LHOKSEUMAWE – Sebanyak 900 orang Mahasiswa Provinsi Aceh, yaitu terdiri dari 600 orang mahasiswa Universitas Pakultas Ekonomi dan Bisnis Negeri Malikussaleh (Unimal) Lhokseumawe, dan 300 orang mahasiswa Politeknik Lhokseumawe antusias mengikuti pengarahan Panglima TNI Jenderal TNI Gatot Nurmantyo, bertemakan, “Membangun Ketahanan Ekonomi Nasional”.
Pengarahan Panglima TNI tersebut disampaikan Panglima Kodam Iskandar Muda Mayor Jenderal (Mayjen) TNI Tatang Sulaiman melalui Komandan Korem (Danrem) 011/Lilawangsa, Kolonel Inf Dedy Agus Purwanto, SH, di tempat terpisah, Selasa (15/11/2016), Gedung Olahraga (GOR) Unimal Cunda dan Aula Politeknik Bukit Rata, Lhokseumawe, Senin (14/11/2016).

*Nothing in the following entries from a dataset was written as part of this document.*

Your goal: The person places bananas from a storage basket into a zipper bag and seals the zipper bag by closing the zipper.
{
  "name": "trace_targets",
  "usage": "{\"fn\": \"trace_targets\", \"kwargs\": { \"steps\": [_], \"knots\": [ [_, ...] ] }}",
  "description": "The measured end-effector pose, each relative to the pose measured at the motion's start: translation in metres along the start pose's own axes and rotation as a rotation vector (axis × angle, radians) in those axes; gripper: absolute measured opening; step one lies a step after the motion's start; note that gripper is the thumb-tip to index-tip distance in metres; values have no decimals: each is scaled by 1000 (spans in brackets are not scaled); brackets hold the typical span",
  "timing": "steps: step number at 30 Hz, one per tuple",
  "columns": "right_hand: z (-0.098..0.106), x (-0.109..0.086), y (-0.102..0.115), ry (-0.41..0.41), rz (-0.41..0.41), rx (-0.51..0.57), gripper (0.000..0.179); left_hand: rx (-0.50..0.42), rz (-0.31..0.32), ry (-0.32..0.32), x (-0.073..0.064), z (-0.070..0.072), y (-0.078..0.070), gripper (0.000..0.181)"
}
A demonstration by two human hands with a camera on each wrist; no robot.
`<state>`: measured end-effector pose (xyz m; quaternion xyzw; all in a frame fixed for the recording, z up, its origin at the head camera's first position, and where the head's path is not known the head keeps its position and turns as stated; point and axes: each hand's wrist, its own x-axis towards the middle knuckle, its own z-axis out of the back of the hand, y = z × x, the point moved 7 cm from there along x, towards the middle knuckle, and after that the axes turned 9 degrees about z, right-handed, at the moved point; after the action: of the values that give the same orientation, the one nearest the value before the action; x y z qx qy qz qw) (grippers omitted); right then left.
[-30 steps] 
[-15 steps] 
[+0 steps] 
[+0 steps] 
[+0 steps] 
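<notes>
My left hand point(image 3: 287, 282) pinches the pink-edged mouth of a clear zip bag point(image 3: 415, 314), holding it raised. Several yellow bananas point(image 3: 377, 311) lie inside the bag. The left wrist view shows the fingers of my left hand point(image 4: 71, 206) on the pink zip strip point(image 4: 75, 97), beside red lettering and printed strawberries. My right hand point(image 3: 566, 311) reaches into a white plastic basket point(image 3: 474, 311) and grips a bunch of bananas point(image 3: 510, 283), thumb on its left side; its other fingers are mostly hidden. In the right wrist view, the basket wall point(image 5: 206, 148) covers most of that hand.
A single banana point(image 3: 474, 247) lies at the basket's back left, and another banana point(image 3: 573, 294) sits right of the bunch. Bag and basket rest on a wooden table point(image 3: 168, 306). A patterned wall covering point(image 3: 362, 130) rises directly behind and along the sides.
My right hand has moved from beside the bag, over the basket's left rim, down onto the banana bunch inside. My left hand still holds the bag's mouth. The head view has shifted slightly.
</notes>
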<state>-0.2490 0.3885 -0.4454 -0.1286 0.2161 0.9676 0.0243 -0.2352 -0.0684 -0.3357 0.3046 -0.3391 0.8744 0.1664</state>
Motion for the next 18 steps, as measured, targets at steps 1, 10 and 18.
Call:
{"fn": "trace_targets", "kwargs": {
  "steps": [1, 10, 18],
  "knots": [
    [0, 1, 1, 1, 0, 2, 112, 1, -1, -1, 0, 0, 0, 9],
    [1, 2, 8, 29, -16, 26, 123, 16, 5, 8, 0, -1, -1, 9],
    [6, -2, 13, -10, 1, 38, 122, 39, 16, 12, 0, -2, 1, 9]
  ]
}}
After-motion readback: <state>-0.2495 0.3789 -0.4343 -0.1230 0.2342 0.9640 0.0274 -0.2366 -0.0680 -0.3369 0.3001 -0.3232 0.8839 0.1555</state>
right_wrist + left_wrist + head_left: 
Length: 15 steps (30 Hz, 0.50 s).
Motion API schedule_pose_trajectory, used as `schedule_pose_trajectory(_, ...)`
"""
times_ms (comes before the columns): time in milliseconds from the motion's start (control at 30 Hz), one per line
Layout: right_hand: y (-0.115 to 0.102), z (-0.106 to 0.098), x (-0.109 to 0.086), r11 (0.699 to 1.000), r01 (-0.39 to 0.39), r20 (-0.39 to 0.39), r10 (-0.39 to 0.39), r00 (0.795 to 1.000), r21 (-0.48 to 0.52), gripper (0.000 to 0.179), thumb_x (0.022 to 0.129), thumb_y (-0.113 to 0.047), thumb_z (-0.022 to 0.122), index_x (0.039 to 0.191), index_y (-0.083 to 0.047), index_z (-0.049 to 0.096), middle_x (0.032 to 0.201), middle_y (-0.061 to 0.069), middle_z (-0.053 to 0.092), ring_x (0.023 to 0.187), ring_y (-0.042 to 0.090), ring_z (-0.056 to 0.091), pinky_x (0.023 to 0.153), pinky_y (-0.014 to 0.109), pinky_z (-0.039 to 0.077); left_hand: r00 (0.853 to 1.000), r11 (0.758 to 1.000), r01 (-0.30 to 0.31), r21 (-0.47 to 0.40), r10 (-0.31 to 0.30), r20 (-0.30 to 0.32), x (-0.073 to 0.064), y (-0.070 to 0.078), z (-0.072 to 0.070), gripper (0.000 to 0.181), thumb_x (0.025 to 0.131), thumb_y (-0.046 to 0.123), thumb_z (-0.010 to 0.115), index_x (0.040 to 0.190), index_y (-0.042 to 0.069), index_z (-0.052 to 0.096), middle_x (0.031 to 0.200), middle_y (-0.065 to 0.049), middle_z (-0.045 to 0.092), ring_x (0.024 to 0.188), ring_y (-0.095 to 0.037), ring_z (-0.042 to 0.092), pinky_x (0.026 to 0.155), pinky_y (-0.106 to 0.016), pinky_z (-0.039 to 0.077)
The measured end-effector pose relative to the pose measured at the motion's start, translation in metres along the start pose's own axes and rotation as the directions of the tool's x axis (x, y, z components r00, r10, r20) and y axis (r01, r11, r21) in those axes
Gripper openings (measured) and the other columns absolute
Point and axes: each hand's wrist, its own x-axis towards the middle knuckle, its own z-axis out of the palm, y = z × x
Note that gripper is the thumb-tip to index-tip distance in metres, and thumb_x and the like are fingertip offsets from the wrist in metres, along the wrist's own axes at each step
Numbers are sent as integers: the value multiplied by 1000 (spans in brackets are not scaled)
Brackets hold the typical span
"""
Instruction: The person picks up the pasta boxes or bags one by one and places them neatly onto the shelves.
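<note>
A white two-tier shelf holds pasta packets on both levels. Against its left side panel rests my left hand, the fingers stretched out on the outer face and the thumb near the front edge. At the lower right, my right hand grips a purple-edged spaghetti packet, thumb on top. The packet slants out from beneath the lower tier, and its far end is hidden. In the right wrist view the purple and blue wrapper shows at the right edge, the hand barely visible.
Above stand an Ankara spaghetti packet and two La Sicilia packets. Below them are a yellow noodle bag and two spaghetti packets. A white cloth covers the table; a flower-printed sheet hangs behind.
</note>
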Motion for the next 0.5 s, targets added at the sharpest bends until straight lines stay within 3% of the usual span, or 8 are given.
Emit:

Di hadapan ratusan orang mahasiswa dan tamu undangan, Komandan Korem (Danrem) 011/Lilawangsa, Kolonel Inf Dedy Agus Purwanto, SH, Menyampaikan pengarahan Panglima TNI, Jenderal TNI Gatot Nurmantyo, mengatakan. Prespektif ancaman yang dialami Bangsa Indonesia saat ini yaitu, Ancanan yang dialami bangsa Indonesia saat ini yaitu, diawali dengan Pick oil theory oleh Naeroky dimana produksi minyak mulai menurun tahun 2080 (80 an) dan menyebabkan gaya hidup berubah lebih instan dan turunya produksi minyak menyebabkan krisis ekonomi dan depresi ekonomi. Depresi ekonomi pasiti sebanding dengan meningkatnya kejahatan dan konflik dan bermula pada persaingan global.
Bahkan Presiden Sukarno pernah mengingatkan Suatu saat kelak negar negara akan iri atas kekayaan negara kesatuan republik Indonesia. Dan bukan suatu kebetulan presiden Joko Widodo pada saat disumpah beliau mengatakan Kaya akan sumber daya alam justru bisa menjadi petaka buat kita .
Hal ini dipicu lagi dengan berbagai ancaman yang harus benar-benar kita perhatikan, baik itu gangguan keamanan, ancaman pertahanan, Persaingan Ekonomi, dan ancaman bahaya narkoba, dan itu adalah Fenomena gunung es, setaip tahun 15 ribu orang yang kena Narkoba meninggal dunia, Kita ketahui bersama bahwa Fenomena gunung es pasti dibawahnya lebih besar. Hampir setiap saat kita mendengar laporan dari BNN dan kepolisian. Dengan menangkap sekian kilo sabu dan itu transitnya di Malaysia, dan sampai sekarang BNN belum bisa menembus ke Malaysia karena tidak diizinkan, jelas Kolonel Dedy Agus Purwanto.